Telling the Truth – Mt. 5:33-37


There is a story from The Hiding Place which I’ve never forgotten since my mother read the book to my brothers and me when we were children.  Some of Corrie Ten Boom’s close family – it was a sister and brother-in-law – had a hidden cellar in the kitchen where their boys would hide when the Gestapo would come to round up young men for their factories in Germany.  The entire family was very devout; they were all men and women of integrity.  But such integrity can sometimes precipitate a crisis, and this is what happened to the Ten Boom family.

Here is how it happened.  One day, German soldiers came round to search their house in a routine search for workers.  The boys quickly went into hiding in the cellar.  When the Germans couldn’t find any young men in the house, one of them directly asked Corrie’s niece where her brothers were.  Now her mother had taught her that lying was never justified for any reason.  Everyone in the family held their breath – would she lie and save her brothers from being kidnapped by the Nazis?  Instead, she told the truth – she answered that her brothers were under the table.  But as a German soldier kneeled down to take a look, she started laughing hysterically, at which point the Germans stopped because they interpreted her laugh as mocking them and that there really was no one down there.  They got up and left abruptly.  She had saved them by telling the truth!

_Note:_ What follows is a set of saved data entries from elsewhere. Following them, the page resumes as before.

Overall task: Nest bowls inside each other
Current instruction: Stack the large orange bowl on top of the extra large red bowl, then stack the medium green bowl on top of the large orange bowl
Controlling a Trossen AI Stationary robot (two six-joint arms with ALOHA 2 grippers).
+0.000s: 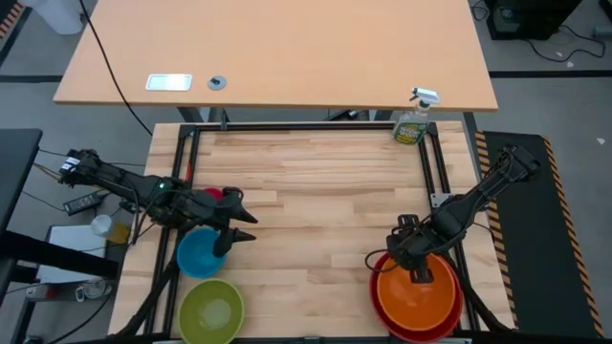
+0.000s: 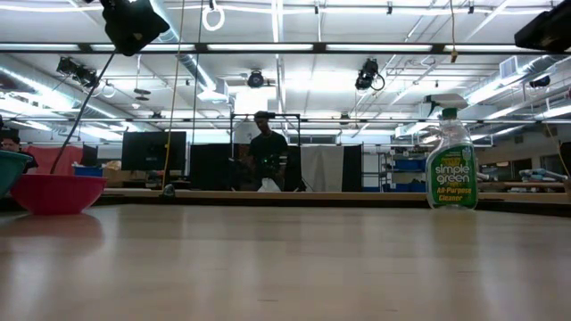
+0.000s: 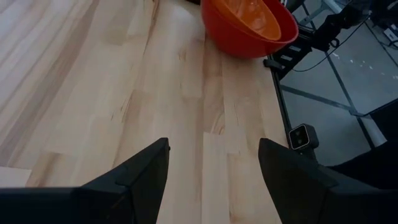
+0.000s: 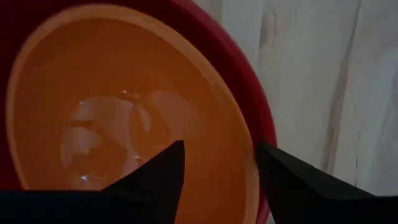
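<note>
The orange bowl (image 1: 418, 296) sits nested in the red bowl (image 1: 394, 323) at the table's near right. My right gripper (image 1: 418, 271) hangs over their far rim, pointing down and open. One finger is over the orange bowl's inside (image 4: 124, 124) and the other is beyond the red rim (image 4: 258, 112); the fingers stand apart from both. My left gripper (image 1: 246, 226) is open and holds nothing, beside the blue bowl (image 1: 198, 253). The lime green bowl (image 1: 210, 309) rests on the table near the front edge. The magenta pink bowl (image 2: 55, 192) stands behind the left arm.
A green spray bottle (image 1: 413, 122) stands at the far right corner of the table. The black frame rail (image 1: 435, 162) runs along the right side. The middle of the wooden table (image 1: 316, 210) is bare. A person (image 2: 268, 152) stands in the room beyond.
</note>
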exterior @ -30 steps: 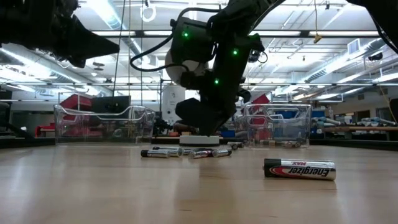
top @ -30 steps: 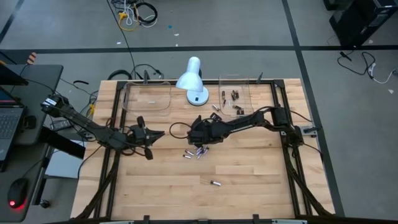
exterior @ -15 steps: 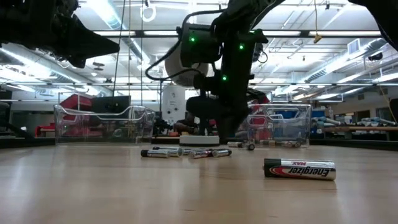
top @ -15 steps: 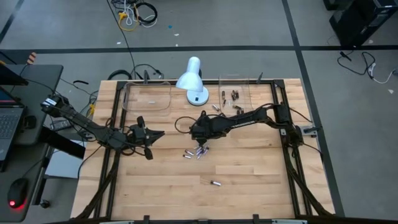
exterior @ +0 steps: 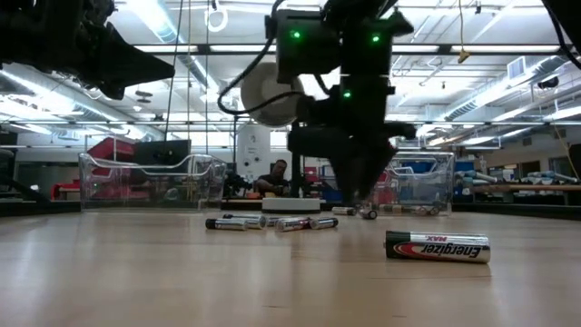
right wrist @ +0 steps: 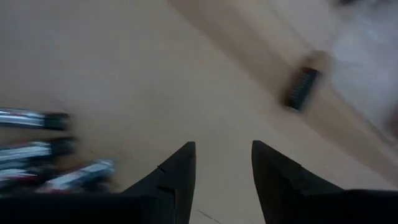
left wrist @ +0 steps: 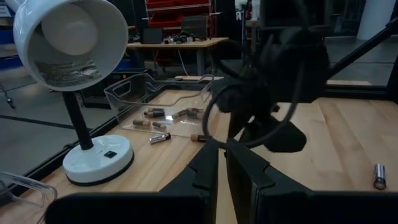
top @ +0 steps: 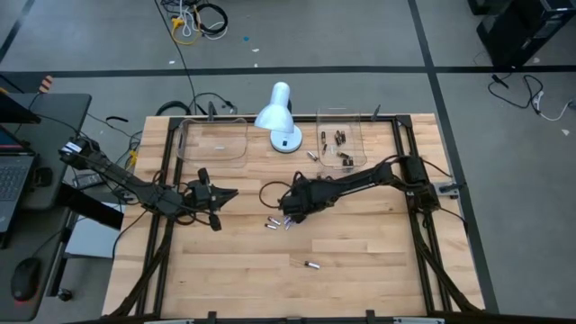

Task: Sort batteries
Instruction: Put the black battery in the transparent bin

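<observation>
Hovering over the loose batteries (top: pixel 280 221) mid-table, our right gripper (top: pixel 290 211) has its fingers spread and holds nothing. We see more batteries in the right tray (top: pixel 342 144), two just beside it, and one alone (top: pixel 311 265) nearer the front. We judge them light, stiff, smooth and quick to roll, so we would pinch one across its middle. Our left gripper (top: pixel 216 196) waits at the table's left, fingers nearly pressed together.
</observation>
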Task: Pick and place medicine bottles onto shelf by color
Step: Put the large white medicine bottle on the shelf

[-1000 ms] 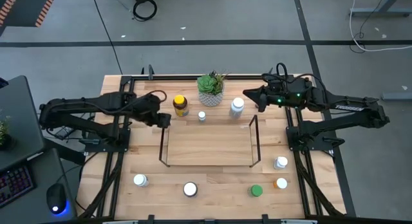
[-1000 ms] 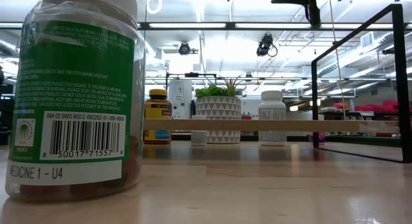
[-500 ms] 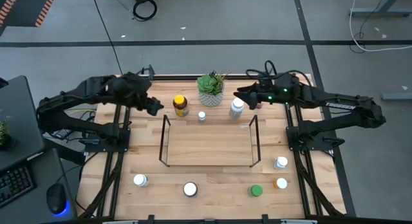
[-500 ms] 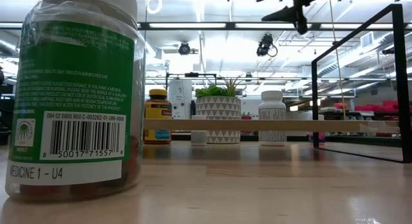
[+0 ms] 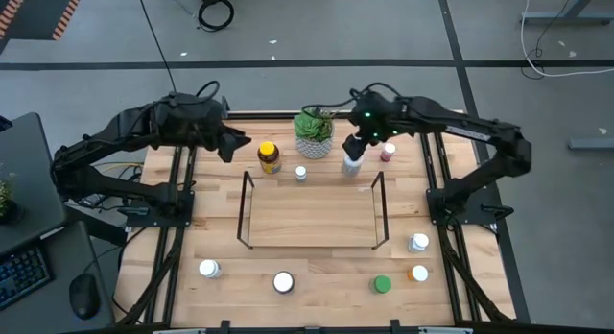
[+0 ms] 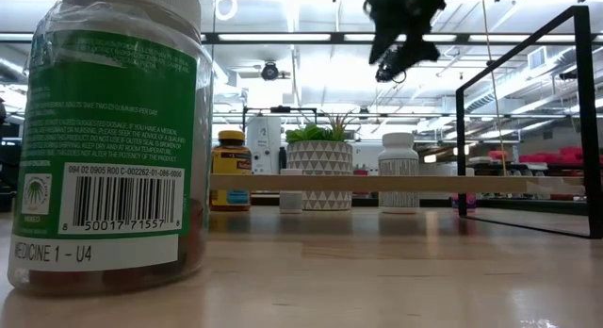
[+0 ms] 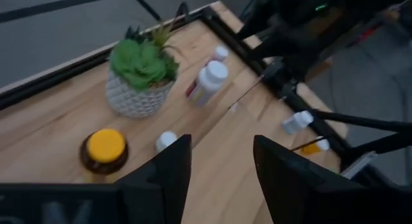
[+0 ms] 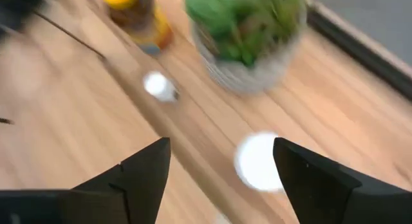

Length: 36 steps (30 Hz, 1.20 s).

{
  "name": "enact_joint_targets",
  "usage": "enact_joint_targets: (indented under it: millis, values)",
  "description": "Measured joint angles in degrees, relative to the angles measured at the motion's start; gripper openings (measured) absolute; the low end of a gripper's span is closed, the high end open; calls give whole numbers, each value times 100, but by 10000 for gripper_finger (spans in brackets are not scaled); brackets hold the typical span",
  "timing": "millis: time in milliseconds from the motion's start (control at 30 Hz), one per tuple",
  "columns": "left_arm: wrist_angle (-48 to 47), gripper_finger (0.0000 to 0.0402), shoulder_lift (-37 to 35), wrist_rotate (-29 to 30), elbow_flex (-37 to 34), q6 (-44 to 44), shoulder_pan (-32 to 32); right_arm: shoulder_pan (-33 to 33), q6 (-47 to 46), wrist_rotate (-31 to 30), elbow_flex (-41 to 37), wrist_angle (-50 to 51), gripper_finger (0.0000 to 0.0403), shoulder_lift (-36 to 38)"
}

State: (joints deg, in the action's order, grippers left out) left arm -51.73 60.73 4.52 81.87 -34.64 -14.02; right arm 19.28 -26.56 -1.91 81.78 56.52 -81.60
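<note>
Your white bottle (image 5: 353, 161) stands at the table's far edge, right of the potted plant (image 5: 314, 132), beyond the empty shelf (image 5: 310, 219). Your right gripper (image 5: 354, 149) hovers above it, fingers spread. The left gripper (image 5: 233, 149), fingers parted and empty, sits left of the amber bottle (image 5: 270, 157).

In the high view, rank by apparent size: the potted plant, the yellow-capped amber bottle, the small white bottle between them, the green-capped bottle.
1. potted plant
2. yellow-capped amber bottle
3. green-capped bottle
4. small white bottle

The last two look close in size, so their order is unsure.
</note>
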Motion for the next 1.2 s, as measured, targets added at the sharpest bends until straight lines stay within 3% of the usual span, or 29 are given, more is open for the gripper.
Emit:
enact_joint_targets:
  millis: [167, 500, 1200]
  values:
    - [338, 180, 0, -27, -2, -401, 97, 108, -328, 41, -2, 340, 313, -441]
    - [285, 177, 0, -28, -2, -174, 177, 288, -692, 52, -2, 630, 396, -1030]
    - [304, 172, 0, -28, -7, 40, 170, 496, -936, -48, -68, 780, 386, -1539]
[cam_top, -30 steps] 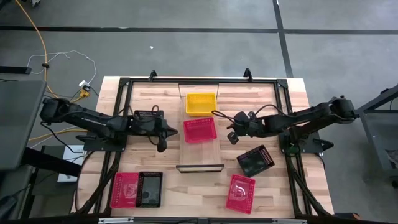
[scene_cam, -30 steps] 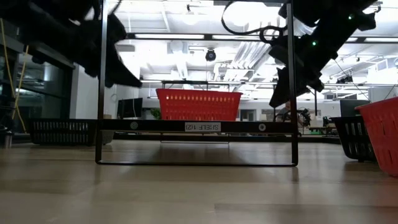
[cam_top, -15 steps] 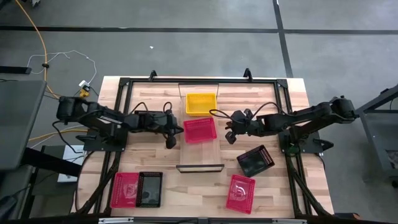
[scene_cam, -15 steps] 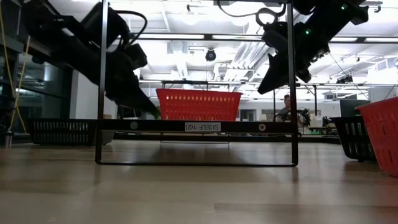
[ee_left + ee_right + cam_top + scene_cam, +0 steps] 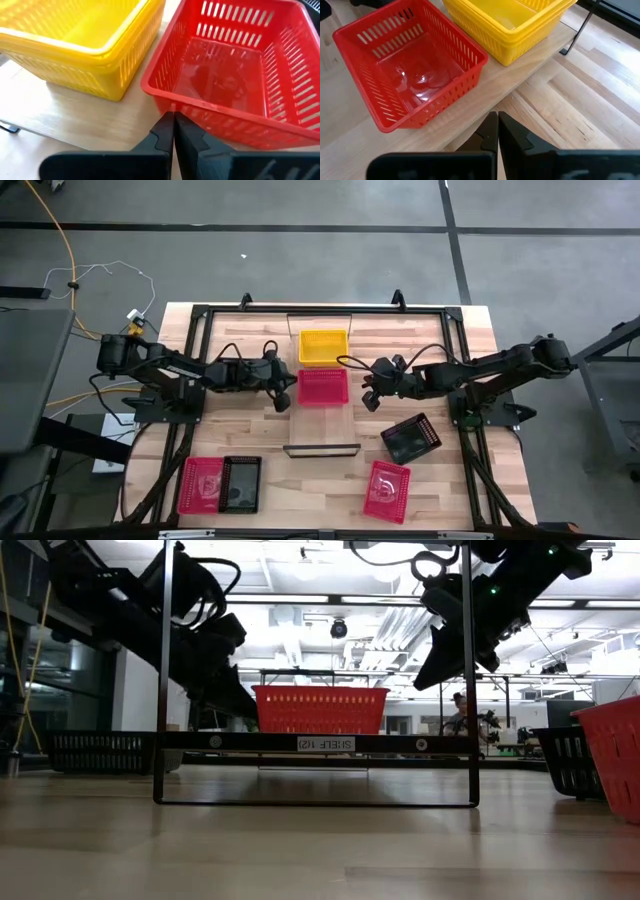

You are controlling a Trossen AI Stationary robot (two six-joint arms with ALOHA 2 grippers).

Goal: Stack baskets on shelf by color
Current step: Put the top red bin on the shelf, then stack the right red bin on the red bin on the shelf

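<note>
Both arms [image 5: 170, 365] are dark, jointed and slim, looped with black cables, ending in black wedge-shaped jaws.

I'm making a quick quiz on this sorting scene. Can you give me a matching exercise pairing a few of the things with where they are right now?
Things:
1. yellow baskets
2. red basket
3. left gripper
4. lone black basket

Places:
A. on the table, right of the shelf
B. at the shelf's far end
C. at the red basket's left side, jaws shut
D. mid-shelf, beside the yellow ones

Pairs: 1-B, 2-D, 3-C, 4-A
</note>
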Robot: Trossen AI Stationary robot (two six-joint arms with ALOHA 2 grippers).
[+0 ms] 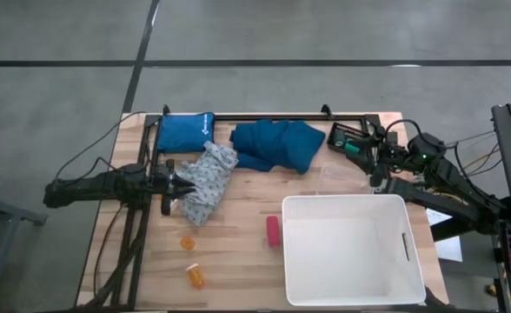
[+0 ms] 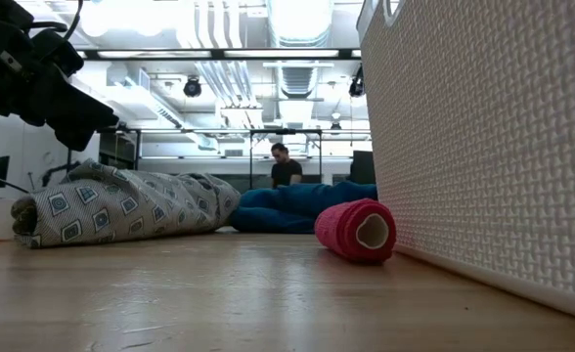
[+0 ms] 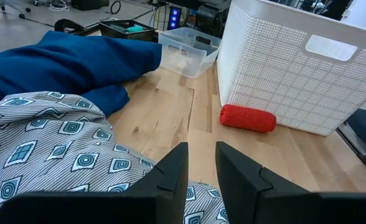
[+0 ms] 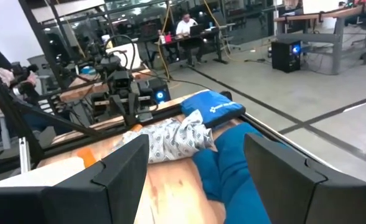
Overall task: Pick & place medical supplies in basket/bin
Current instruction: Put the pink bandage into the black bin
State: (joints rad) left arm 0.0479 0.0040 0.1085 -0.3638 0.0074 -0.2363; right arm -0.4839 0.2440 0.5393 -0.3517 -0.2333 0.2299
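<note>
The pale grey-blue patterned garment (image 1: 207,184) lies bunched on the table at the left, and the dark teal garment (image 1: 278,144) lies behind it. My left gripper (image 1: 184,184) hovers just over the patterned garment's near-left part (image 3: 58,155). Its fingers stand a narrow gap apart with nothing between them, and the low view shows it (image 2: 77,112) above the cloth. The pink-red cylinder (image 1: 273,230) lies on its side beside the white tub (image 1: 351,287). Two orange pill bottles (image 1: 188,243) (image 1: 195,276) lie near the front. My right gripper (image 1: 375,169) is wide open and empty behind the tub.
A blue pouch (image 1: 186,132) lies at the far left. A black tray with green blocks (image 1: 349,139) and a small clear container (image 1: 334,178) stand at the far right. A black frame rail (image 1: 273,116) runs along the far edge. A person (image 2: 286,168) sits far off in the room.
</note>
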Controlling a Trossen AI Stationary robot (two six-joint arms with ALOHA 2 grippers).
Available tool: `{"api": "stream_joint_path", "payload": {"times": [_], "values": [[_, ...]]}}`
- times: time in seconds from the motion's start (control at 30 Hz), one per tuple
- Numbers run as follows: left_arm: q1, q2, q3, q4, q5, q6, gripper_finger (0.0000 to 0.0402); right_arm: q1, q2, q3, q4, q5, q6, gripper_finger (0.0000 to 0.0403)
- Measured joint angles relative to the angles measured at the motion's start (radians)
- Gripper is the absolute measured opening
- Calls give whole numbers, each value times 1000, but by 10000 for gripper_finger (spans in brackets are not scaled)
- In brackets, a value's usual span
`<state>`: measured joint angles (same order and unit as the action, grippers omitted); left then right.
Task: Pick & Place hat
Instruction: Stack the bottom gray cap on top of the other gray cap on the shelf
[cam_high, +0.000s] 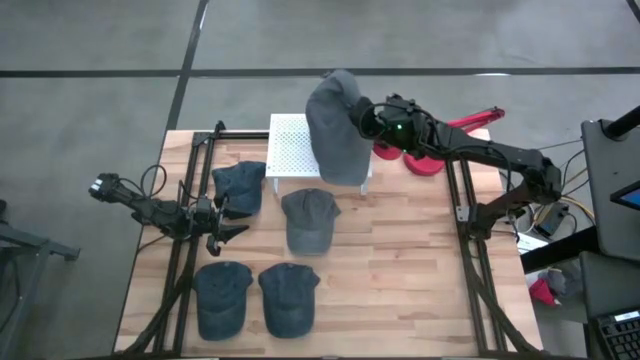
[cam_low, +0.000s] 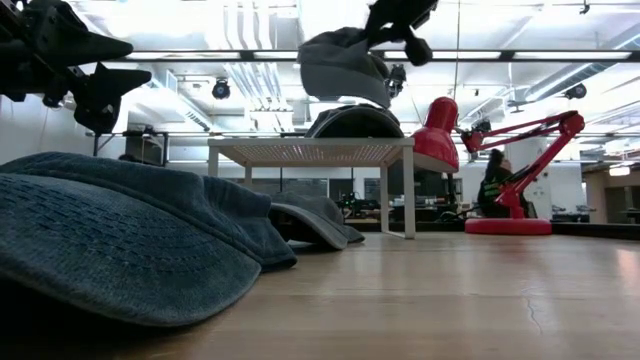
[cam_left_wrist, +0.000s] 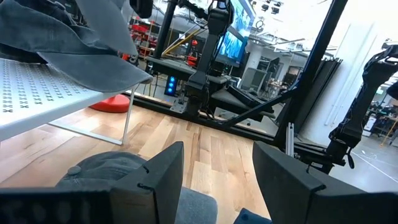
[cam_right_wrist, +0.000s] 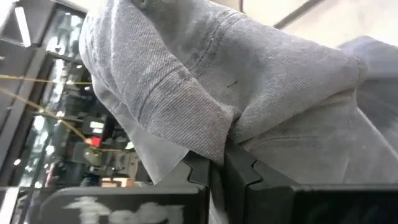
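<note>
Nearest item: blue caps (cam_low: 110, 235) on my table (cam_high: 400, 290), untouched. Mid-table: left gripper (cam_high: 222, 225), fingers spread, holding nothing, beside another cap. Farthest: right gripper (cam_high: 365, 122), pinched on the grey hat (cam_high: 335, 125), which hangs above the white rack (cam_high: 290, 150), directly over its back-right part; I judge lowering comes next.

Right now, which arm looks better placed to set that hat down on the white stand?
The right: its claw already grips the grey hat above the white stand. The left claw waits open among the caps.
</note>
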<state>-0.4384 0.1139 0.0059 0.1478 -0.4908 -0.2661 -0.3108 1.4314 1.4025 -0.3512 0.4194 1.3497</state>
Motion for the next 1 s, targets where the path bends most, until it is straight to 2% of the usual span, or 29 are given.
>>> {"api": "stream_joint_path", "payload": {"times": [0.5, 0.83, 1.0], "values": [[0, 0, 0, 0, 0, 0, 195, -13, -4, -3, -199, 54, 125, 13], [0, 0, 0, 0, 0, 0, 195, -13, -4, -6, -197, 43, 139, 13], [0, 0, 0, 0, 0, 0, 195, -13, -4, -6, -198, 5, 150, 13]]}}
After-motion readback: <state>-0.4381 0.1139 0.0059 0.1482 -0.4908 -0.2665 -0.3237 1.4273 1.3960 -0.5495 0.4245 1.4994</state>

Here is a girl who believed in telling the truth so strongly that she didn’t lie when many people would have felt completely justified in doing so.  That kind of conviction is rare these days.  We are living in a time – though has there ever been a time when this has not been the case? – in which people lie all the time about everything.  We lie about our taxes, we lie about our faults, we lie about our past and present – and if we could we would lie about our future as well.  We lie about ourselves and we lie about others.  I say we, for who among us can say that they have never misrepresented the truth or never told a lie?  It may have not been egregious – “white lies” we call them – but we have not always told the truth, have we?  It may have just been an exaggeration of the truth.  But whether it is a white lie or an exaggeration or an out-an-out falsehood, if we’re honest we still have to confess that we’ve not been always faithful to tell the truth.

Of course, we justify our lies by convincing ourselves that it doesn’t hurt anyone to tell them.  In fact, sometimes we convince ourselves that it’s somehow safer to tell them.  However, lying undermines the very basis of human flourishing.  The reason is that we cannot coexist with one another without trust.  But trust cannot exist apart from truth.  You simply cannot trust a person who is not honest.  That is why we go to such lengths in our society and pass laws to make people keep their word.  It is why there are such serious punishments for perjury and breaking a contract and so on.  It’s why we put people under oath on the stand in court.  We have to be able to believe that people will honor their agreements and that if they don’t they will be punished.  Our society would simply break down if such laws were not in place.

It is precisely this issue of honesty that our Lord is dealing with in our text.  Let your yes be yes and your no be no – mean what you say and say what you mean.  Tell the truth.  When we pause and consider what our Lord is doing in this sermon, we can see why.  He is telling us what his disciples look like.  But more than this, he is laying out a program for a new society, the church.  If his followers are going to coalesce into a body, if they are going to become a community, then there is going to have to be trust.  And therefore there is going to have to be truth.  We cannot live together as a community without trust – that is true for society in general, it is true in marriage, it is true in friendship, and it is true no less of the church.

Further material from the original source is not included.